EXERCISE: Repeat the material exactly, every line of it.

------------------------------------

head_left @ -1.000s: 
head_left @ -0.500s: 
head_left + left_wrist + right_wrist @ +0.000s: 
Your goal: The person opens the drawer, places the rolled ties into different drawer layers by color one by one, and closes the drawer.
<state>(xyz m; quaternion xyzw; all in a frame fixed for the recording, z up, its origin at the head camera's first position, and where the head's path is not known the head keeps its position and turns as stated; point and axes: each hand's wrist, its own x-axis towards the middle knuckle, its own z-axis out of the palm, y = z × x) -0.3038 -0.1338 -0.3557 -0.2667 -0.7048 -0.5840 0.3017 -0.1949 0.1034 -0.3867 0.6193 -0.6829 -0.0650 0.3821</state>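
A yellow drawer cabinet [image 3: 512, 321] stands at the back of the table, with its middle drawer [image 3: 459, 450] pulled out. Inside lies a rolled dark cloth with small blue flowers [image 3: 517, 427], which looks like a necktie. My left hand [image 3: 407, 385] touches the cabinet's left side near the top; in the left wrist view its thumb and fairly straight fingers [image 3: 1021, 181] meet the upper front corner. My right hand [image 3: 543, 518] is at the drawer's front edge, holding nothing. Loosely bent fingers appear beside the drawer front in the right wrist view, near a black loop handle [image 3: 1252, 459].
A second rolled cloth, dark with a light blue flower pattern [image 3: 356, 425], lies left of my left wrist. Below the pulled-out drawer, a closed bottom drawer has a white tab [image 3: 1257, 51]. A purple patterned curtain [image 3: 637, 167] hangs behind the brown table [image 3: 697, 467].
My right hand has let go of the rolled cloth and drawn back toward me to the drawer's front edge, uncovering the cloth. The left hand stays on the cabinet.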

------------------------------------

TASK OUTPUT:
head_left @ -1.000s: 
head_left @ -0.500s: 
head_left + left_wrist + right_wrist @ +0.000s: 
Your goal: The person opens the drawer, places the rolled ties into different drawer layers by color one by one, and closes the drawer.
<state>(xyz m; quaternion xyzw; all in a frame fixed for the recording, z up, its origin at the head camera's first position, and where the head's path is not known the head keeps its position and turns as stated; point and axes: each hand's wrist, its own x-axis towards the middle knuckle, its own z-axis out of the palm, y = z × x) -0.3038 -0.1338 -0.3557 -0.2667 -0.7048 -0.5840 0.3017 -0.1949 0.1034 -0.3867 0.6193 -0.6829 -0.0650 0.3821</state>
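A yellow drawer cabinet [image 3: 512, 321] stands at the back of the table, with its middle drawer [image 3: 459, 450] pulled out. Inside lies a rolled dark cloth with small blue flowers [image 3: 517, 427], which looks like a necktie. My left hand [image 3: 407, 385] touches the cabinet's left side near the top; in the left wrist view its thumb and fairly straight fingers [image 3: 1021, 181] meet the upper front corner. My right hand [image 3: 543, 518] is at the drawer's front edge, holding nothing. Loosely bent fingers appear beside the drawer front in the right wrist view, near a black loop handle [image 3: 1252, 459].
A second rolled cloth, dark with a light blue flower pattern [image 3: 356, 425], lies left of my left wrist. Below the pulled-out drawer, a closed bottom drawer has a white tab [image 3: 1257, 51]. A purple patterned curtain [image 3: 637, 167] hangs behind the brown table [image 3: 697, 467].
My right hand has let go of the rolled cloth and drawn back toward me to the drawer's front edge, uncovering the cloth. The left hand stays on the cabinet.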

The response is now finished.